Huston’s young Ira spends much of the film transfixed by Ruth’s very presence, his mouth slightly agape: a mildly amusing and not terribly deep reaction, and yet one we understand completely. She is captivating, and her smile is to die for.
Meanwhile, back in the present, Sophia learns of Luke’s, ah, vulnerability: not from him, but from his worried mother (Lolita Davidovich, calm and understated, which is just right). Cue the usual stubborn response from the Man Who’s Gotta Do What A Man’s Gotta Do; cue the tears, hearts and flowers.
All of which sounds hopelessly maudlin, but ... funny thing: By this point, we’re well and truly hooked by both storylines, and hopelessly invested in their outcomes.

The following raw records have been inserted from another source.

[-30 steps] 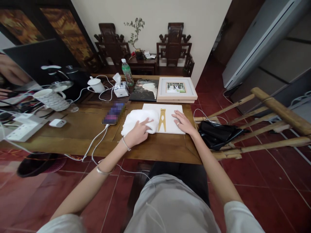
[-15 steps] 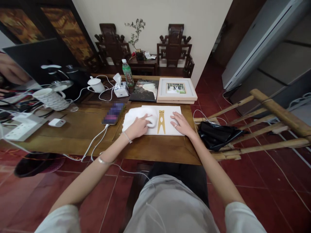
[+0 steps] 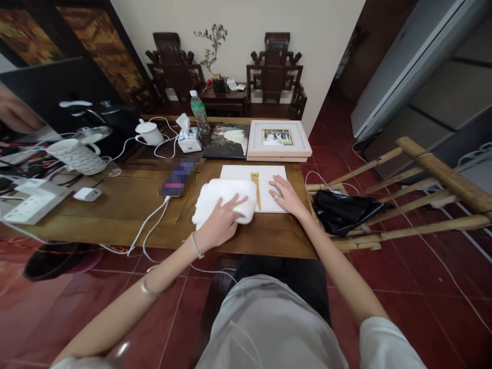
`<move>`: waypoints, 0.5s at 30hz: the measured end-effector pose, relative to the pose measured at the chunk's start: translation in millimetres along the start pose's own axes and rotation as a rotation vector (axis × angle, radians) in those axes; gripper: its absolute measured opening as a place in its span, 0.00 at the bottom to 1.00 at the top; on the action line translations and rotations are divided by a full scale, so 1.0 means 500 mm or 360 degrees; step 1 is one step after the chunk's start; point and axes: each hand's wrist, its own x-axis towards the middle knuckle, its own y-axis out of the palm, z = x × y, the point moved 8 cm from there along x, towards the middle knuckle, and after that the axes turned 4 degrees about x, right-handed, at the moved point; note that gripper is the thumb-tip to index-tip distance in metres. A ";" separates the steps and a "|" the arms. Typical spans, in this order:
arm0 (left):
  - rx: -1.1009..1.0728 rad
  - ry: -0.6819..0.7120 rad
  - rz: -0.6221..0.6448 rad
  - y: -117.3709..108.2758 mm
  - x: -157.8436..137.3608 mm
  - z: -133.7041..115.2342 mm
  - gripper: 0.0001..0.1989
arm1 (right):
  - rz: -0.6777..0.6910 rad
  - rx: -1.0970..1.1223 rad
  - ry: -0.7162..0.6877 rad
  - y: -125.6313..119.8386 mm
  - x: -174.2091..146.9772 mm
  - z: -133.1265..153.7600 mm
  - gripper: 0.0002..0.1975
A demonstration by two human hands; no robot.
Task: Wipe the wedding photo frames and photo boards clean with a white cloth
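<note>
A fluffy white cloth [image 3: 209, 197] lies bunched under my left hand [image 3: 223, 220], whose fingers bend over its right part and press it down. Beneath the cloth is a flat white board [image 3: 238, 171], its lower left part covered. A gold cat-shaped figure [image 3: 257, 189] shows on the board's face, with its left side hidden by the cloth. My right hand [image 3: 286, 195] rests on the board's right side, fingers apart, holding nothing.
Behind the board lie a framed photo [image 3: 303, 146] and a dark picture panel [image 3: 219, 143]. A phone [image 3: 177, 178] with a charging cable is to the left, near a tissue box [image 3: 189, 141], green bottle [image 3: 199, 113] and mugs. A bamboo rack [image 3: 384, 238] stands right.
My left hand has brought the cloth right and toward me, over the left part of the gold figure and the board's near edge. The right hand stays on the board.
</note>
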 end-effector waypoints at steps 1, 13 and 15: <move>-0.0018 0.0027 0.0016 -0.001 -0.015 -0.014 0.23 | -0.0006 0.0011 0.0003 0.000 0.000 0.000 0.18; 0.0022 -0.0175 -0.0088 -0.008 0.183 0.100 0.22 | -0.0008 -0.0029 0.0010 0.003 0.002 -0.002 0.26; 0.0061 -0.0100 -0.0064 -0.008 0.187 0.076 0.22 | -0.0031 -0.0015 0.0020 0.002 0.004 -0.011 0.28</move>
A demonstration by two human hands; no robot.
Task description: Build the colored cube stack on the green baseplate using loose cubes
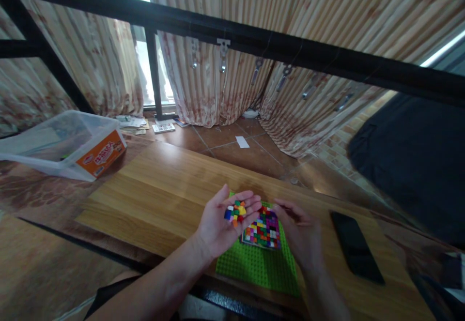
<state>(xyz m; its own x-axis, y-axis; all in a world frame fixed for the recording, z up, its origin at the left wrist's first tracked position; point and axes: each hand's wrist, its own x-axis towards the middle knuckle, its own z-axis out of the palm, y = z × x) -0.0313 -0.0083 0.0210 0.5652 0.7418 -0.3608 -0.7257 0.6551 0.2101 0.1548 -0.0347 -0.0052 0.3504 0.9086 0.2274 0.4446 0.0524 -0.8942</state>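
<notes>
My left hand (221,224) is palm up with its fingers stretched out, carrying a small heap of loose coloured toy bricks (238,211). Beneath its fingertips lies a block of tightly packed multicoloured bricks (262,231), which stands on a green studded baseplate (261,267). At the right upper edge of that block is my right hand (300,229), with thumb and fingers bent close together. What its fingertips hold, if anything, is too small to make out. Part of the block's upper left is hidden behind the left hand.
A wooden table (152,190) carries the baseplate, and a black phone (356,246) lies at its right. Left of the table stands a clear plastic bin (69,142) with an orange label. A dark metal bar (254,40) crosses in front of the curtains.
</notes>
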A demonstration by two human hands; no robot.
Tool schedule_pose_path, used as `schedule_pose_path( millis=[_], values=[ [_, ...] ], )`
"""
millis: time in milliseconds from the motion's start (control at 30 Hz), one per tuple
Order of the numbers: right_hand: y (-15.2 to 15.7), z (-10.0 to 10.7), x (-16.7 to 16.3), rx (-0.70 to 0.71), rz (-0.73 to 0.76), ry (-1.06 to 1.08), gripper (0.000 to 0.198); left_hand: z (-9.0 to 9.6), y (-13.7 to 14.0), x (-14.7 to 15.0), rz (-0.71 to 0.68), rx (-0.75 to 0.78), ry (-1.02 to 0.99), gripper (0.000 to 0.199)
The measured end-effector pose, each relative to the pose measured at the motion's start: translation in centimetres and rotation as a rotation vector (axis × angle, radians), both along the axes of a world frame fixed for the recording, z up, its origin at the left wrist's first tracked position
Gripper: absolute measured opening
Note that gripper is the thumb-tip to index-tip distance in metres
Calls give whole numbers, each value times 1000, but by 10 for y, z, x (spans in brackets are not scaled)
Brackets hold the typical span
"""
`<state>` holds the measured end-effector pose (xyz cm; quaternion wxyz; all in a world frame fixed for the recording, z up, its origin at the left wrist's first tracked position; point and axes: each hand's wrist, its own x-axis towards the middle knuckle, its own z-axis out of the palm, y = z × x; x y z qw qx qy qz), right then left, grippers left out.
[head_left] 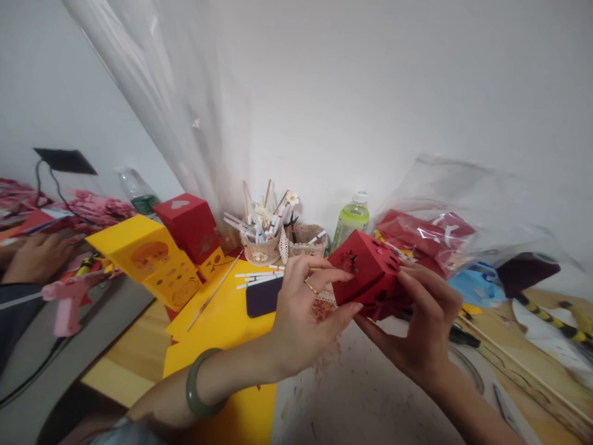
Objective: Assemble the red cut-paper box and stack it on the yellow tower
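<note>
A red paper box (367, 267) with cut-out patterns in its faces is held up above the table, tilted. My left hand (308, 309), with a ring on a finger and a green bangle (194, 383) on the wrist, grips the box's left side between fingers and thumb. From the right, my right hand (419, 318) holds the box, fingers on its side and thumb below. Just beyond my left hand a dark phone-like slab (264, 296) lies on yellow card (222, 327). White pens (257, 278) lie behind it.
Yellow (157, 259) and red (188, 225) cut-out boxes stand left, near a pink glue gun (69, 296) and a co-worker's hand (39, 256). Behind are a basket of markers (262, 250) and a green-labelled bottle (353, 216). A plastic bag (430, 228) lies right.
</note>
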<state>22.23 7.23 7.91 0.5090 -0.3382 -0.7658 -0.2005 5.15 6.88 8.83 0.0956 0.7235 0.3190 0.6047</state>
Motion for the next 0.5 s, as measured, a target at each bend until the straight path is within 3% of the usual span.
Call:
schedule_pose_path(
  millis=[500],
  values=[
    [3, -8, -4, 121, 42, -21, 92, 4, -3, -1, 69, 50, -10, 11]
  ],
)
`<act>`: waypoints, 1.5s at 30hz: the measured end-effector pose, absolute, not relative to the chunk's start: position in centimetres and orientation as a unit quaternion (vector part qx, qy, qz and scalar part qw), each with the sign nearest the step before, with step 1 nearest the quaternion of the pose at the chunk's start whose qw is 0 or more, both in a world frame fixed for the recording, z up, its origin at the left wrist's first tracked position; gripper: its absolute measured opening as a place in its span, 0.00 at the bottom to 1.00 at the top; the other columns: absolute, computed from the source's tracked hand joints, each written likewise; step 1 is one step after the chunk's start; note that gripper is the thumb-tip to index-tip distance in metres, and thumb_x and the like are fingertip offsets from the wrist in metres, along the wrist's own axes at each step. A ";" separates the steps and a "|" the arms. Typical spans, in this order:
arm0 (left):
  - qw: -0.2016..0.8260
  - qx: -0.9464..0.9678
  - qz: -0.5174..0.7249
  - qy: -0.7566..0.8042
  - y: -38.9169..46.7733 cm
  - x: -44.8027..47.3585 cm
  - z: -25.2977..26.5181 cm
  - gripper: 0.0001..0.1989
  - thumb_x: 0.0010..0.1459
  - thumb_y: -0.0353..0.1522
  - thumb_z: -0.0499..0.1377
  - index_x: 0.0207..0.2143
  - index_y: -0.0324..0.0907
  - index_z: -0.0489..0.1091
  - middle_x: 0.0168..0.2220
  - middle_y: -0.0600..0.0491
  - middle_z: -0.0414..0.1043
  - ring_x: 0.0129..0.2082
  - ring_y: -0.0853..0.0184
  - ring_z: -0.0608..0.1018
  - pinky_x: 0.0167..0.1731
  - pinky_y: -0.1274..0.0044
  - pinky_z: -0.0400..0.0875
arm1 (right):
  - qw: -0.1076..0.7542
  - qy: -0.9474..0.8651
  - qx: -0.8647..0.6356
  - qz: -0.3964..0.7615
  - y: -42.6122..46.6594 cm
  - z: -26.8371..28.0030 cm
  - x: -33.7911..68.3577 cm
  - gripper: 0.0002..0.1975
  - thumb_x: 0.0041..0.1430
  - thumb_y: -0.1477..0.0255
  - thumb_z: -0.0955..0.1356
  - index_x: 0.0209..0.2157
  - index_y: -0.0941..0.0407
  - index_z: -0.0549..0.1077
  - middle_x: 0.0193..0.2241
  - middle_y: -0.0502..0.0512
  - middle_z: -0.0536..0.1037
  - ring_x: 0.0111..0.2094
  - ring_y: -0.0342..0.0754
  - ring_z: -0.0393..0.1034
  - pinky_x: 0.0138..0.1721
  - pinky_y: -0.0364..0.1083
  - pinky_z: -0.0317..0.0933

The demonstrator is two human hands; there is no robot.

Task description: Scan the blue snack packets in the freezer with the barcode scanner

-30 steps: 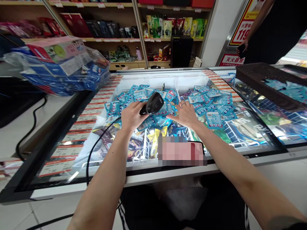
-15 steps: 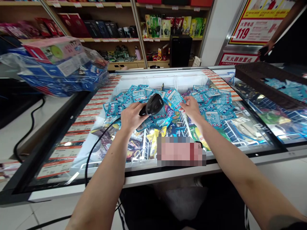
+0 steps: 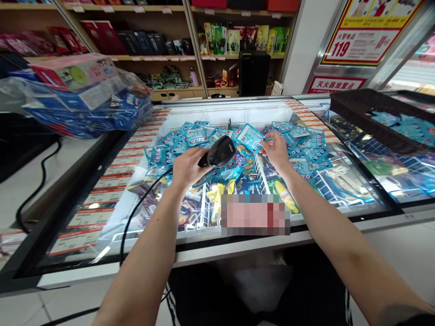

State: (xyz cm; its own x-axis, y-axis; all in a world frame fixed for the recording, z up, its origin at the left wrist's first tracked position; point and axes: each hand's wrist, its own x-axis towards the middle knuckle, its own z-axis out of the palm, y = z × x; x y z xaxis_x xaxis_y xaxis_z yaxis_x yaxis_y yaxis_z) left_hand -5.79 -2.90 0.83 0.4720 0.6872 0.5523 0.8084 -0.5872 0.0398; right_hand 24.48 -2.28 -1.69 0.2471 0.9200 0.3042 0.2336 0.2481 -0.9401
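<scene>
My left hand [image 3: 189, 168] is wrapped round the handle of a black barcode scanner [image 3: 221, 151], its head tilted toward the right. A black cable runs from it down past my forearm. Between the fingers of my right hand [image 3: 274, 151] is one blue packet [image 3: 250, 137], gripped by its lower right corner, with a printed barcode on its upper left. The scanner head is close to this packet but apart from it. Loose blue packets [image 3: 197, 135] lie in a heap on the glass top to the left, and more blue packets [image 3: 306, 140] lie to the right.
Below is a chest freezer [image 3: 190, 256] with wire baskets of colourful packs. A brown basket [image 3: 367, 118] with blue packets stands at the right. Boxes in clear plastic [image 3: 84, 99] sit at the left. Shelves [image 3: 152, 58] with goods line the back.
My right hand has shifted slightly to the right with the blue packet, which now sits a little farther from the scanner. The person at the upper right has left the view.
</scene>
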 end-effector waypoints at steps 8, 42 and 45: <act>0.118 -0.859 -0.243 -0.436 -3.1 -5.5 0.9 0.20 0.54 0.40 0.57 0.49 0.45 0.69 0.39 0.50 0.74 0.42 0.61 0.75 0.33 0.76 0.65 | 0.572 -0.541 -0.539 0.299 -2.3 -1.9 24.5 0.15 0.52 0.60 0.68 0.38 0.50 0.61 0.22 0.45 0.71 0.24 0.47 0.71 0.22 0.46 0.65; 0.122 -0.849 -0.238 -0.456 -3.2 -5.6 1.0 0.18 0.55 0.40 0.56 0.48 0.46 0.70 0.41 0.50 0.74 0.43 0.61 0.74 0.34 0.75 0.65 | 0.575 -0.508 -0.599 0.230 -2.5 -1.1 26.3 0.21 0.51 0.61 0.67 0.45 0.54 0.62 0.22 0.50 0.72 0.21 0.51 0.70 0.23 0.52 0.68; 0.123 -0.847 -0.240 -0.457 -3.1 -5.7 0.9 0.18 0.55 0.40 0.55 0.48 0.46 0.70 0.40 0.49 0.74 0.42 0.60 0.74 0.33 0.75 0.65 | 0.581 -0.500 -0.602 0.223 -2.1 -1.3 26.8 0.22 0.51 0.59 0.66 0.45 0.55 0.62 0.23 0.51 0.72 0.22 0.51 0.71 0.23 0.52 0.68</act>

Unless, of course, you haven’t a romantic bone in your body ... which obviously was the case with the two insufferably rude women sitting nearby during Tuesday evening’s preview screening, who giggled derisively during the film’s entire second half. I get it: This is syrupy soap opera stuff, so if that ain’t your bag, don’t buy a ticket. Let the rest of us dreamy suckers enjoy it in peace.
At unexpected moments, and granted just the right camera angle by cinematographer David Tattersall, Eastwood looks and sounds spookily like his old man, during his younger days. It’s uncanny, at times, and this younger Eastwood takes full advantage of the heart-melting smile and luminescent gaze that seem his birthright. The bonus is that he’s a more expressive actor than Clint, if only by a slight margin ... but I’ve no doubt Scott could become a star, given careful judgment of future roles.
The extraordinarily busy Robertson has parlayed considerable television work (most recently the adaptation of Stephen King’s Under the Dome) and big-screen supporting roles into some recent starring vehicles; between this and her high-profile turn in Tomorrowland, due in late May, she’s certain to make this year’s “promising young starlet” lists.
She’s just right here, giving Sophia an initially reserved, bookish wariness that melts persuasively as she throws herself, wholeheartedly and with the ill-advised impetuousness of young love, into this relationship with Luke.
The bull-riding footage is impressive, its authenticity overseen by the film’s association with Professional Bull Riders, with additional heft supplied by cameo appearances from a few PBR world champions. Tattersall and editor Jason Ballantine do impressive work with the riding sequences, which look realistically dangerous ... particularly when it comes to a dread alpha-alpha bull dubbed Rango.